In ancient Rome, brides wore yellow veils...the theme of bringing light and warmth to their husbands; Athenian brides wore light red, cinched with a girdle that symbolized their virginity and their new husbands were to remove in the marriage bed;Chinese brides and grooms both wore black trimmed with red over a white under-kimono and in the later Han dynasty, they wore green while the husband-to-be wore red; Japanese women traditionally wore several different colours of kimonos during the wedding day, but Shinto brides only wear white; Korean women, beginning in the 14th century wore a silk dress of three colours...red, green and yellow ( white being the colour of mourning).
The earliest recorded instance of a white wedding dress in Western culture is that of the English Princess Philippa at her wedding to the Scandinavian King Eric in 1406. She was dressed in a white tunic lined with ermine and squirrel fur. In 1558, Mary Queen of Scots wore white during her wedding to the soon-to-be King of France, despite the fact that white was a color of mourning for French queens at the time. For the next few centuries, white remained a popular but by no means obligatory color for royal weddings (Princess Charlotte, when she married Prince Leopold of Saxe-Coburg-Saalfeld in 1816, wore an empire-waisted dress in metallic silver lamé). White dresses did not symbolize virginity or even purity, but rather were costlier and harder to keep clean, and thus communicated the status and wealth of the wearer.
Up until the middle of the nineteenth century, no woman, not even royalty, expected to wear her wedding dress only once and then never again—an idea that would have been absurd even for the very rich before the industrial revolution. Even Queen Victoria repurposed her own wedding dress and veil for subsequent use. If a non-royal woman did have a new dress made especially for her wedding, it was likely to become her new Sunday best, either as is or in an altered or dyed state, until she wore it out or the fashions changed beyond the powers of alteration.
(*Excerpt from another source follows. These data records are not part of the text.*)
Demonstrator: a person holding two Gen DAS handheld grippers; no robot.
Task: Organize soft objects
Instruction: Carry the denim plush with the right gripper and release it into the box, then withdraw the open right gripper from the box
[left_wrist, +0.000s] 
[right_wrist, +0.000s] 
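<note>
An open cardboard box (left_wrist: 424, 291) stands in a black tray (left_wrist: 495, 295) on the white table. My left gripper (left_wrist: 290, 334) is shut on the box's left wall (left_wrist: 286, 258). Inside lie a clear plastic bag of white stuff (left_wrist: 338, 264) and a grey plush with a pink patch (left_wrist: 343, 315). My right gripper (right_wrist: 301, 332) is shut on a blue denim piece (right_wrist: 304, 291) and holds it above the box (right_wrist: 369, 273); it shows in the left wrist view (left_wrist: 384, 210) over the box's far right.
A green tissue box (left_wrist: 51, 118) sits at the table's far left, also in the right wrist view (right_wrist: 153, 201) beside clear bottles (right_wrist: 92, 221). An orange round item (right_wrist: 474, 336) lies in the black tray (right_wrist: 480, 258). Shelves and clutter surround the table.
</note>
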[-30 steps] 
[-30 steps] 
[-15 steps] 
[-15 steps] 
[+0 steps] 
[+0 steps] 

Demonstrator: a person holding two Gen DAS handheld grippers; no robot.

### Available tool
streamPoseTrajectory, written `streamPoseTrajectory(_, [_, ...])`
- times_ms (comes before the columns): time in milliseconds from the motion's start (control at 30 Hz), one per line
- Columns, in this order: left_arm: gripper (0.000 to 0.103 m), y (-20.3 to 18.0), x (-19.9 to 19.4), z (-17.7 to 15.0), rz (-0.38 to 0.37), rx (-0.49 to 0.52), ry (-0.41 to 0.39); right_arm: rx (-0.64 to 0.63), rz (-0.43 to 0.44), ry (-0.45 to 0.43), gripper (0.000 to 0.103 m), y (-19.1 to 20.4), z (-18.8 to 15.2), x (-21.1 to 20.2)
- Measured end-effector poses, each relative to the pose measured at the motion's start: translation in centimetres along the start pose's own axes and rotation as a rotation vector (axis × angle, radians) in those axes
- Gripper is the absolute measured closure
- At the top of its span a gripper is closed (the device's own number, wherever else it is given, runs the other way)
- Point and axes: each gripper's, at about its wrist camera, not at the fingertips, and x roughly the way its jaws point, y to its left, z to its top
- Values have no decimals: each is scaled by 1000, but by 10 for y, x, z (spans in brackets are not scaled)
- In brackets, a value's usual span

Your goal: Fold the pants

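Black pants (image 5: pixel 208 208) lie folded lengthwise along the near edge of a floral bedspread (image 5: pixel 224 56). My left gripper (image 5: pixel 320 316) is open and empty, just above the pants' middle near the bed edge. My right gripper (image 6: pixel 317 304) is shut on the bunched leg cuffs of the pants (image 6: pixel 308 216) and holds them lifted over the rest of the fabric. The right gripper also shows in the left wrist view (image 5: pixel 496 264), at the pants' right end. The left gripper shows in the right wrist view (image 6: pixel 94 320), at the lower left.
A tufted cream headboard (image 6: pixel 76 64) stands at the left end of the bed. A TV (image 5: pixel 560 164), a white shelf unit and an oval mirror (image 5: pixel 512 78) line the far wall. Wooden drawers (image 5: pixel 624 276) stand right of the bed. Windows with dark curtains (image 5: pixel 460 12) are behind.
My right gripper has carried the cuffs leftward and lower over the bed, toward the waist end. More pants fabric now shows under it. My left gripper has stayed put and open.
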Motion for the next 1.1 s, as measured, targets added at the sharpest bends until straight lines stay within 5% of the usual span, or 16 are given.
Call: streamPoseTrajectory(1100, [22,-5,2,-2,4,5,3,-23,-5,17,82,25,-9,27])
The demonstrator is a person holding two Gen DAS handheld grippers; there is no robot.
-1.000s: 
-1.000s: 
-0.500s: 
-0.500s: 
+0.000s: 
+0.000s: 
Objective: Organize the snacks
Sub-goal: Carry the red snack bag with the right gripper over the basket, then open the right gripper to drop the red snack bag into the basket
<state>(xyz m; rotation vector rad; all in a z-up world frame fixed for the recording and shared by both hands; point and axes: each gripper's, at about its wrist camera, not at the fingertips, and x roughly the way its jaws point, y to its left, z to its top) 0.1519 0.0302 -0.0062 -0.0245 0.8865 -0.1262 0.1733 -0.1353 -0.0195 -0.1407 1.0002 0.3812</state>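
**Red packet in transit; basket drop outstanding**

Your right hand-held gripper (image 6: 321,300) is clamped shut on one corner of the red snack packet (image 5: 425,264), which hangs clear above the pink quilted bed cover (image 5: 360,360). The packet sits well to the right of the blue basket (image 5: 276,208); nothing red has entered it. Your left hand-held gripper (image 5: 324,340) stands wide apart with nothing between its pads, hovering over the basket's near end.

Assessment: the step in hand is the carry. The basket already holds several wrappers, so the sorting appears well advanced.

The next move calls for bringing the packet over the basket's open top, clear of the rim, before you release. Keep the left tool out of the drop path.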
More often than not, a woman got married in the best dress she already owned.
All of this would change for Western brides after the marriage of Queen Victoria and the industrial revolution, thanks in large part to a few new technological advances, most notably photography and the spread of illustrated magazines.
Queen Victoria set the style and colour of wedding dresses. When she married Prince Albert, she wore a light coloured dress that was cut in the style of the times. The dress was actually a champagne colour, but paintings denoted it as white, and since her style was copied by most uppercrust people, she began the tradition of a bride wearing white.
The rise of photography and women’s magazines also helped seal white as the favoured colour for a wedding dress. White looked good, crisp and clean and stood out well in photographs, particularly against the black tux of the groom. Magazines in Victorian times declared that white was a symbol of innocence and purity:
It is an emblem of the purity and innocence of girlhood, and the unsullied heart she now yields to the chosen one.”
Although white tends to still be the colour of choice for may brides, the meaning of marriage and what we expect from it has slowly changed and evolved over the centuries ( thank goodness!) and most people now marry for love, not to complete some business transaction. We have also come to expect more from our spouse besides children or upkeep...we want their companionship and caring, their emotional support and their passion. Things have changed for the better.
daily.jstor.org/...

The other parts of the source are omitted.